Scientific Background

The CASP RR Format

The CASP Residue-Residue (RR) format is the industry standard for inter-residue contact predictions. A typical line looks like:

i j d_minor d_major prob

  • i, j: Residue indices.
  • d_minor, d_major: The distance bin (e.g., 0.0 8.0 for a standard contact).
  • prob: The confidence or probability (1.0 for ground-truth data).

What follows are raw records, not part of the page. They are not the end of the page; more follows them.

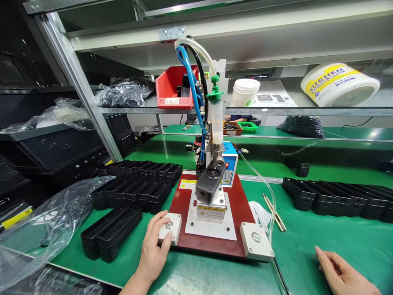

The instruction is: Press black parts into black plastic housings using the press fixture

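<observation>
Housing (208, 188), black and set at an angle, sits in the machine (211, 212) at centre, below the syringe (217, 123). The left hand (153, 239) lies on the left button box (175, 230) — fingers parted, clasping nothing — while the right hand (344, 272) curls loosely, near right (whether around anything, I cannot tell).

Factory workshop, green workbench (301, 250), syringe dispenser (217, 125)
</observation>
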A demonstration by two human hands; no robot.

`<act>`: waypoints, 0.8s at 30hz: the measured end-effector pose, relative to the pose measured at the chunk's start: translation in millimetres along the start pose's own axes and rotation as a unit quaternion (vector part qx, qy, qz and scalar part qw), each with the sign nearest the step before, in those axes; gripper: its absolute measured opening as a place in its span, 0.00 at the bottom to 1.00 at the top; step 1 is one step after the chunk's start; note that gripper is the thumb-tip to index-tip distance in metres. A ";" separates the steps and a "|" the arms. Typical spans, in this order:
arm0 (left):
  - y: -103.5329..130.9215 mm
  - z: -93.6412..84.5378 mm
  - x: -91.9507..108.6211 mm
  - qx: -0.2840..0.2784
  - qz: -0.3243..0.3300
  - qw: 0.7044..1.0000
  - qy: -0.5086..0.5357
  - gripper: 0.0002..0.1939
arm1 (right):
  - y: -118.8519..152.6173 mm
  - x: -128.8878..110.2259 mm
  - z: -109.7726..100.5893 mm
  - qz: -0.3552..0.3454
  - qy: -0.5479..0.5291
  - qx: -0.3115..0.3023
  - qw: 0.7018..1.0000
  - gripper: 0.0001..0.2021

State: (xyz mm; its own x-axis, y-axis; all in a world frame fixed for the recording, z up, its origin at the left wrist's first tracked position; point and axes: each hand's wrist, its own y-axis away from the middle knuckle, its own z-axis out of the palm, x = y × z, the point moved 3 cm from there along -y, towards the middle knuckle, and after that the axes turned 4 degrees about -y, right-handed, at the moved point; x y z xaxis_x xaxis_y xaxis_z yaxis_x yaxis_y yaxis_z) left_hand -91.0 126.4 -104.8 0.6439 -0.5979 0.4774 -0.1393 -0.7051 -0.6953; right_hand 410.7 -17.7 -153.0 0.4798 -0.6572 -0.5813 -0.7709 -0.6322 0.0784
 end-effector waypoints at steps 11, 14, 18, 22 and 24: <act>-0.1 -0.3 1.1 0.001 0.003 1.000 -0.001 0.12 | -0.9 0.6 0.9 0.001 -0.011 0.004 1.000 0.29; -0.2 -0.4 1.0 0.003 0.005 1.000 -0.003 0.12 | -1.0 0.3 0.9 -0.004 -0.016 0.007 1.000 0.29; 1.3 0.5 -0.6 0.002 0.007 1.000 -0.002 0.12 | -1.9 1.8 0.8 -0.004 -0.009 0.010 1.000 0.28; 1.9 1.7 -2.2 0.000 0.006 1.000 -0.002 0.13 | -1.2 0.3 1.0 -0.010 -0.006 0.011 1.000 0.28; 1.6 1.8 -2.5 -0.001 0.007 1.000 -0.003 0.13 | 0.0 -1.5 0.9 -0.008 -0.003 0.013 1.000 0.28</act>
State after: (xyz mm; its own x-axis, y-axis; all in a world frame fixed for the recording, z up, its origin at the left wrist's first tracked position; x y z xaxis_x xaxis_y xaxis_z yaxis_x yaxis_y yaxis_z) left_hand -91.5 127.5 -108.1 0.6458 -0.6058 0.4647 -0.1495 -0.6973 -0.7010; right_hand 409.6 -16.4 -152.8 0.4898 -0.6440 -0.5877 -0.7737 -0.6318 0.0475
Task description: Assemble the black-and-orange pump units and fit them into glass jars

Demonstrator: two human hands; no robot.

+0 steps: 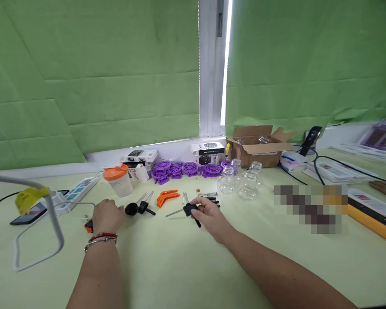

This module automatically maps distances to these bins, allowing synthetic structures from synth-pdb to be used as ground-truth targets for benchmarking structure prediction algorithms.

Usage Example

from synth_pdb.batch_generator import BatchedGenerator
from synth_pdb.export import export_constraints

# 1. Generate a batch of data (including contact maps)
gen = BatchedGenerator(batch_size=1, length=50)
batch = gen.generate_batch()
contact_map = batch["contacts"][0] # 50x50 matrix
sequence = "A" * 50 # Example sequence

# 2. Export to CASP RR format
casp_content = export_constraints(
    contact_map, 
    sequence, 
    fmt="casp", 
    threshold=8.0, 
    separation_cutoff=5
)

with open("contacts.rr", "w") as f:
    f.write(casp_content)

# 3. Export to simple CSV
csv_content = export_constraints(
    contact_map, 
    sequence, 
    fmt="csv", 
    threshold=12.0
)